Home / Business / Americans bump up spending in June

Americans bump up spending in June

NEW YORK CITY: Americans increased their spending last month as inflation eased in many areas, and the job market remained remarkably strong.

Retail sales rose 0.2 percent from May to June, following a revised 0.5-percent increase the previous month, the Commerce Department reported on Tuesday.

The figure matched the pace of consumer inflation in June from the prior month, underscoring that shoppers are just about keeping up with pricing pressures. While the headline number of 0.2 percent was a bit weaker than expected, economists on Tuesday focused on data that excludes volatile autos, gas, building materials and food services, which rose a solid 0.6 percent in June.

INDULGING Shoppers glide past a display of big-screen televisions in a Costco warehouse on July 11, 2023 in Sheridan, Colorado. On Tuesday, July 18, 2023, the Commerce Department released US retail sales data for June. AP PHOTO

Shoppers increased spending at electronic stores and furniture, and home furnishings stores after a recent pullback. Online sales also had a solid increase. But sales at grocery stores, gas stations and sporting goods stores fell. At restaurants, sales eked out a tiny increase.
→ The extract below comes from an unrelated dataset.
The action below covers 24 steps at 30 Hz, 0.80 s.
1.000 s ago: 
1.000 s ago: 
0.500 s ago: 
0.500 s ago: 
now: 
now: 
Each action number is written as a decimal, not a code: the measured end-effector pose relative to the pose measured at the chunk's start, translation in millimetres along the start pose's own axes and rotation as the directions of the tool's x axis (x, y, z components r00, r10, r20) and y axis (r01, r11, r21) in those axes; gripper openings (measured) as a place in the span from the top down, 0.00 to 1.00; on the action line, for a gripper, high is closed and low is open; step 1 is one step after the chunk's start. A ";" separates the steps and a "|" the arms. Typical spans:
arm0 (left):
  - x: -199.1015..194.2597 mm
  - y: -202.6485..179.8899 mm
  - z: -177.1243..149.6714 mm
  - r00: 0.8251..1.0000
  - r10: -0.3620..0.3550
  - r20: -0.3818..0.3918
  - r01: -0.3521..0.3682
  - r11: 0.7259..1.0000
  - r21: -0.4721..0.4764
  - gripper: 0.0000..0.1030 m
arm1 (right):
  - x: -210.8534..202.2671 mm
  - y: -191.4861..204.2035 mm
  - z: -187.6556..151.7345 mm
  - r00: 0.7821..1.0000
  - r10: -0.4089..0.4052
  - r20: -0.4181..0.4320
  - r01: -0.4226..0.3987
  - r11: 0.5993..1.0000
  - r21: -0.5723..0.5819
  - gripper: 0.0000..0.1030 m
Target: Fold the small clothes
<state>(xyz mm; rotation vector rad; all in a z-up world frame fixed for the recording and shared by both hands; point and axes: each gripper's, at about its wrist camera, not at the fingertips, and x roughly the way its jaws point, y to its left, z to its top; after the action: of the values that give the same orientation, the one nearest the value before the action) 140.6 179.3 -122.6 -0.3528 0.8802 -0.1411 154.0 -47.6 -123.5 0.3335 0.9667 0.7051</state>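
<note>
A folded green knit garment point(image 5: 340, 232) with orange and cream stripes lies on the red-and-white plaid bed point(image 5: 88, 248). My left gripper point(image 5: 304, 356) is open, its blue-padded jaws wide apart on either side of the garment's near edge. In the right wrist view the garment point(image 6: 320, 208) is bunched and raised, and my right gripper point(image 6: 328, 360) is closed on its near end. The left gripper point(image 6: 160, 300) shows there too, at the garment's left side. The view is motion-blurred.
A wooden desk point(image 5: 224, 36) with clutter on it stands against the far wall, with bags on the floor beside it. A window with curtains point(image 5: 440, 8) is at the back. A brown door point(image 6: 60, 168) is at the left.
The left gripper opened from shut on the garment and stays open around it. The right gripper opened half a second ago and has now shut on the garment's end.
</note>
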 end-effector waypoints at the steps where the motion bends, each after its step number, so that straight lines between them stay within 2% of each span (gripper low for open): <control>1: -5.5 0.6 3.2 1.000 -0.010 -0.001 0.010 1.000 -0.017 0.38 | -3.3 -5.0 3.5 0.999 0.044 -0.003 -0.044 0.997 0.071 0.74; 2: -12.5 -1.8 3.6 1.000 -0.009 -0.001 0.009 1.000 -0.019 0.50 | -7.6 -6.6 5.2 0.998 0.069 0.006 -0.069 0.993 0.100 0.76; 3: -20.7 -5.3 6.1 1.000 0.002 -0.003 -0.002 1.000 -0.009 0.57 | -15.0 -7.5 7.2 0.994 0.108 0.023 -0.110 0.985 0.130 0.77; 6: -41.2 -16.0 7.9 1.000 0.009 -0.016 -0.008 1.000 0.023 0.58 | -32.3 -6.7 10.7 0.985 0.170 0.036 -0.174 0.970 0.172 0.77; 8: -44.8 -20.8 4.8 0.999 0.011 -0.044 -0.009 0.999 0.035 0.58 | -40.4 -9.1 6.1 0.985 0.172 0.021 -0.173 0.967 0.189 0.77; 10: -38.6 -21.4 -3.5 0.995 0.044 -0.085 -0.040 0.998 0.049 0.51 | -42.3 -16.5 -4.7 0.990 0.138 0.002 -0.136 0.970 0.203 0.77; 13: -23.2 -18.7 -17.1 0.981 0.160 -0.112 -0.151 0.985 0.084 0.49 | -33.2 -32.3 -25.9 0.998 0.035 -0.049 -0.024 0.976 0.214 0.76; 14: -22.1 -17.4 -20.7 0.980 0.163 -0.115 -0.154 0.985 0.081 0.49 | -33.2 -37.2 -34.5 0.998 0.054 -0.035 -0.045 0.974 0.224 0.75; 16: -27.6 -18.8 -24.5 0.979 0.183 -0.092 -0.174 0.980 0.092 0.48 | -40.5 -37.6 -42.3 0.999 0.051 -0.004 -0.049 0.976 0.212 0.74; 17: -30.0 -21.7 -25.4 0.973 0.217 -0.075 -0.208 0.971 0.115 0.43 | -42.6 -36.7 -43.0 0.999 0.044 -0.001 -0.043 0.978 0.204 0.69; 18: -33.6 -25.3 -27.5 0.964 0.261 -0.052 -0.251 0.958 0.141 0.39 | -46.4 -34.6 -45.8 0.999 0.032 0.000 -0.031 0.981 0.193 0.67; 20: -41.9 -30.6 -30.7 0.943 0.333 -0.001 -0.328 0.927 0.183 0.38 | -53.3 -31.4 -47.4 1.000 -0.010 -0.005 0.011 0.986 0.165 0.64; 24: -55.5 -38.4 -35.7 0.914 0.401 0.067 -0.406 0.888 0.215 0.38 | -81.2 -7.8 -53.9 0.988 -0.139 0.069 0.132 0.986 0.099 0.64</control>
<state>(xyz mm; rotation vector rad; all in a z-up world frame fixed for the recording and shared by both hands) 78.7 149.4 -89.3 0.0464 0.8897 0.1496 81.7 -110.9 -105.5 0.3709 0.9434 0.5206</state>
The uptick in sales follows an increase in May that pointed to an economy that remains resilient despite rising prices. Yet spending has been volatile this year after surging nearly 3 percent in January. Sales tumbled in February and March before recovering in April and May.

“While they continue to spend, the June retail sales report suggests that consumers are becoming more thoughtful with their purchases,” wrote Oren Klachkin, US economist at Oxford Economics. He pointed to the labor market losing some momentum, declining savings and interest rates that have made borrowing money or using credit cards more expensive.

There is already early evidence of a pushback from consumers that is being reflected in financial reports from some of the country’s biggest food producers.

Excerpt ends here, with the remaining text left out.